In philanthropy, I think we often speak about shifts or changes as if they are transformation… but really, we’re playing it safe with changes that are about optimization. There was an article in the New York Times about COVID-19, which stated: “It is easier to keep adding exceptions and justifications to a belief—than to admit that a challenger has a better explanation.” I believe this also has relevance for the solutions and methodologies we utilize in philanthropy. That often it’s easier to keep jiggling or modifying an existing “solution” than to admit that there are better solutions being offered by others. This is part of our conversations internally—about the work we are doing as well as the organization we are today and will be in the future. Saying it is easy, putting it into practice is a radical act. I believe that we’re up for it. 

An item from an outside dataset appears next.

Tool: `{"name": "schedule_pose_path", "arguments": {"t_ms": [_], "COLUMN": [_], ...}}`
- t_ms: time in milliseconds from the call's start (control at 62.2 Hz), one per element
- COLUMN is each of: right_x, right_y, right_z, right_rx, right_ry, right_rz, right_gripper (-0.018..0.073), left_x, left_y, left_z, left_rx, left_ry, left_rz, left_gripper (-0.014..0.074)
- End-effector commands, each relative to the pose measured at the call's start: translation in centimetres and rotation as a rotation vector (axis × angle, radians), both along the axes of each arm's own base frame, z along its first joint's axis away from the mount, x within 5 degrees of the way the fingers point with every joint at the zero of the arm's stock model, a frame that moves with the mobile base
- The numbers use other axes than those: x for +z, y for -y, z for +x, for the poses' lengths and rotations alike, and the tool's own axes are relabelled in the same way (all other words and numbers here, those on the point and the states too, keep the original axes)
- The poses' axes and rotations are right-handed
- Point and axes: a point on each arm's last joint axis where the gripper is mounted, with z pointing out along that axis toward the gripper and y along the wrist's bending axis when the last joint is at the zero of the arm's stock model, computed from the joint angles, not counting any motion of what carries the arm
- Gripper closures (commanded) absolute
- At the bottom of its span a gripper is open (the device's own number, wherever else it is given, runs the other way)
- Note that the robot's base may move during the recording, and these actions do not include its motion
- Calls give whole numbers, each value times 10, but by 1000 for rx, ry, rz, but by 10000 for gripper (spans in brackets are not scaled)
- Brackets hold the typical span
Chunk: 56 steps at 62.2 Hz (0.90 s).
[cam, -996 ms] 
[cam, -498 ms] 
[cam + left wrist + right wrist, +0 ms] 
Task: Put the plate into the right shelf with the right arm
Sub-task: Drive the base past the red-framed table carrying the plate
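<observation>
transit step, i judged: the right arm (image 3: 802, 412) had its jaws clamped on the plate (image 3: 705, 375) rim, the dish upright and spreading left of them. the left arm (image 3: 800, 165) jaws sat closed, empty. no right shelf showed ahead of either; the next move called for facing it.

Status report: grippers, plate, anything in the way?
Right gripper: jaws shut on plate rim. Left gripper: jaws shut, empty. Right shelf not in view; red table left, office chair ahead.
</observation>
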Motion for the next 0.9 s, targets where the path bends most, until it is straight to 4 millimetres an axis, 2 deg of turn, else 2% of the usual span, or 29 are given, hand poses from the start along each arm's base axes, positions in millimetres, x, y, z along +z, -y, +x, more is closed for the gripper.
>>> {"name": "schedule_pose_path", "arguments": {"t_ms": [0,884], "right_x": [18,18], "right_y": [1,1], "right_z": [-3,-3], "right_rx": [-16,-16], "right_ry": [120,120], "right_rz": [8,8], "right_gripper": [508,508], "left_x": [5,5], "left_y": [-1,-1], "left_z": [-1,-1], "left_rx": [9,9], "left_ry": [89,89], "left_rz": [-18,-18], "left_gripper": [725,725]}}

Part of this is also being clear when we’ve gotten it wrong. As one example, The Nonprofit Coalition launched with the leadership of a number of organizations that work nationally, many of whom represent the reality of a white-led sector. We should not have participated in a process itself that perpetuated some of the very issues we are hoping to address through our work. This was a mistake and led to our own reflections, as an organization and for myself as a leader, to take steps to change how and where we show up, and only agreeing to participate in and build coalitions, consortiums and collaboratives where diverse leaders are present in all activities and decision making. While the Coalition acknowledged the lack of diversity, at CFC we believed it was important to do and say more. We took steps to acknowledge our mistake publicly in order to be transparent about our mistake, and to also encourage others to hold us accountable.